6 мая 1875 года в Бомсте, маленьком городке Пруссии, скончалась молодая жена аптекаря Шпайхерта. Аптекаря подозревали в отравлении жены. Зонненшайн установил «вполне определенные следы мышьяка» и тем самым способствовал смертному приговору для Шпайхерта, который, впрочем, потом заменили пожизненной каторгой. И лишь спустя много лет, когда Зонненшайна уже не было в живых, выяснилось, что на этот раз мышьяк проник в исследуемое вещество вместе с сероводородом, которым пользовались во время исследования. Считалось, что сероводород не совместим с мышьяковистым водородом. Однако в 1879 году немецкий химик Р. Отто доказал, что сероводород может содержать мышьяк, а в 1886 году О. Якобсон показал метод очистки сероводорода от таких примесей.

Сомнения при определении алкалоидов, мучившие ученых десятки лет, появлялись также и при определении металлических ядов. Вновь актуальными стали проблемы, которые пытался разрешить еще Орфила. Может быть, натуральный мышьяк содержится также в организме человека? Не попадает ли он ежедневно в организм человека из тысяч неизвестных источников, «накапливается» в организме и при расследовании причин смерти может привести к ошибочным результатам?

В 1898 году врач по кожным болезням Эдуард Шиф обратил внимание на то, что в волосах человека очень часто встречается мышьяк. Поэтому он рекомендовал при расследовании случаев отравлений иметь в виду и волосы.

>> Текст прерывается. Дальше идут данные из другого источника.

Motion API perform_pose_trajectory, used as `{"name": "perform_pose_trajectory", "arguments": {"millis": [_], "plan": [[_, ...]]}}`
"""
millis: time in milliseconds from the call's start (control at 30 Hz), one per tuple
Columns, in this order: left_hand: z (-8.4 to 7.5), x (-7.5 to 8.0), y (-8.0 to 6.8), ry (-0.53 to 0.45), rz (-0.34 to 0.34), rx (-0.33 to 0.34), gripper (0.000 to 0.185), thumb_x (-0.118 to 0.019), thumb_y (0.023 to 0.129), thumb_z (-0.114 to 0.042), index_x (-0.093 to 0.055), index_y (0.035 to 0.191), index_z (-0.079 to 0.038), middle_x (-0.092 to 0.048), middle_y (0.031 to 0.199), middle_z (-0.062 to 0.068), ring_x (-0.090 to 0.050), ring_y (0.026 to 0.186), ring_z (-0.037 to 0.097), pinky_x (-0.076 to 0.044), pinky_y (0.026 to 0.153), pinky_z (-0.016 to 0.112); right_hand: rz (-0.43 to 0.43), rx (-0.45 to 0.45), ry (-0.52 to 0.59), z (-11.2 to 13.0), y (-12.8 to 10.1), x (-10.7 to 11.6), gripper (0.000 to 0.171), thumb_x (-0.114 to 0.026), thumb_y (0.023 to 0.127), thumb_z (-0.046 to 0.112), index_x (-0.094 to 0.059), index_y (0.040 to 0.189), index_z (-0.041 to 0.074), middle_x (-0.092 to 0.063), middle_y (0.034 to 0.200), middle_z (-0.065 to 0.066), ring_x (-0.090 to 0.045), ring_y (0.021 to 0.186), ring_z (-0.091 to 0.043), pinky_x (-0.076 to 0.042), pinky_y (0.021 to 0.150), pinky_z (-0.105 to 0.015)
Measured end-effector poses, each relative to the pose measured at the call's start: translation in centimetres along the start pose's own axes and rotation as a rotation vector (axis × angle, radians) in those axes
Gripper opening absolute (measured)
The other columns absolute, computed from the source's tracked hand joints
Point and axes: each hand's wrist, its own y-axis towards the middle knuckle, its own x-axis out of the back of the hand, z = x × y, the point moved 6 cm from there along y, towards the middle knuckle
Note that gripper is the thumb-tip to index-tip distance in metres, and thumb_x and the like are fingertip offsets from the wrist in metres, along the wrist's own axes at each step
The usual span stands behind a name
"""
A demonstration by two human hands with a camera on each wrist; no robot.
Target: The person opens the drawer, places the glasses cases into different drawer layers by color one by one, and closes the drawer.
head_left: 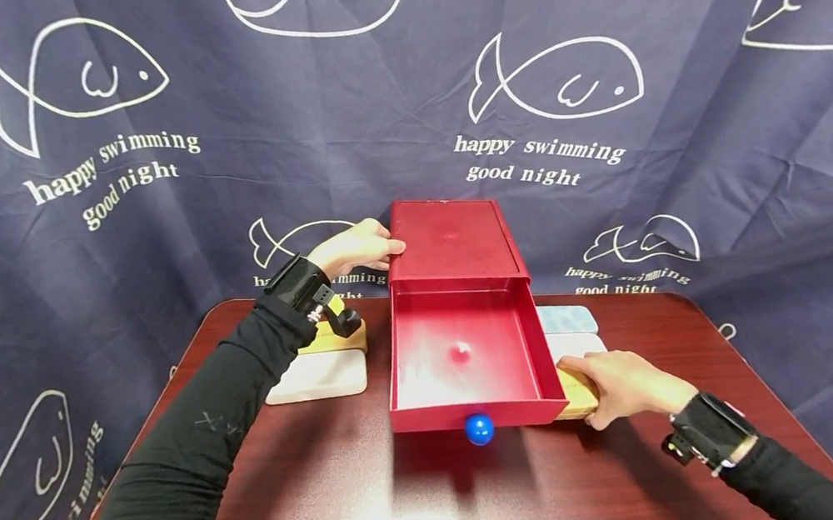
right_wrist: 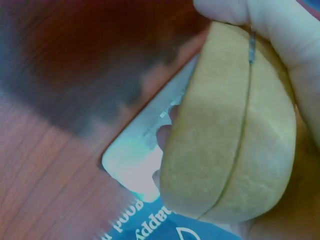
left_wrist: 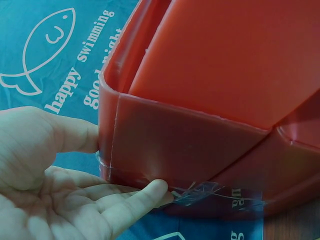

Когда на рубеже столетий в Манчестере пострадали от отравления мышьяком почти 6000 человек, специальная королевская британская комиссия установила, что при изготовлении глюкозы, применяемой в пивоварении, в нее проник мышьяк. Комиссия обнаружила еще множество других продуктов, в которых содержался мышьяк: искусственные дрожжи, солод, уксус, мармелад, хлеб и сладости, покрытые веществом, содержащим мышьяк. Она нашла мышьяк в зеленой клеевой краске и в обоях. Такие обои в квартирах вызывали симптомы отравления мышьяком. Комиссия нашла подтверждение тому, что даже незначительные следы мышьяка накапливаются в волосах, к тому же мышьяк поступает в волосы через некоторое время (тогда полагали через три недели) после начала отравления. Сначала его можно было обнаружить у самых корней волос. Так как волосы за месяц отрастали на полтора сантиметра, то и мышьяк в волосах удалялся от кожи головы. Чем дальше от корня в волосах находили мышьяк, тем раньше началось отравление. Если обнаруживали мышьяк только на кончиках волос, это означало, что поступление мышьяка в организм произошло в какое-то время в прошлом. Если в волосах встречалось несколько отдельных отрезков, содержащих мышьяк, это говорило о том, что отравление мышьяком осуществлялось с перерывами.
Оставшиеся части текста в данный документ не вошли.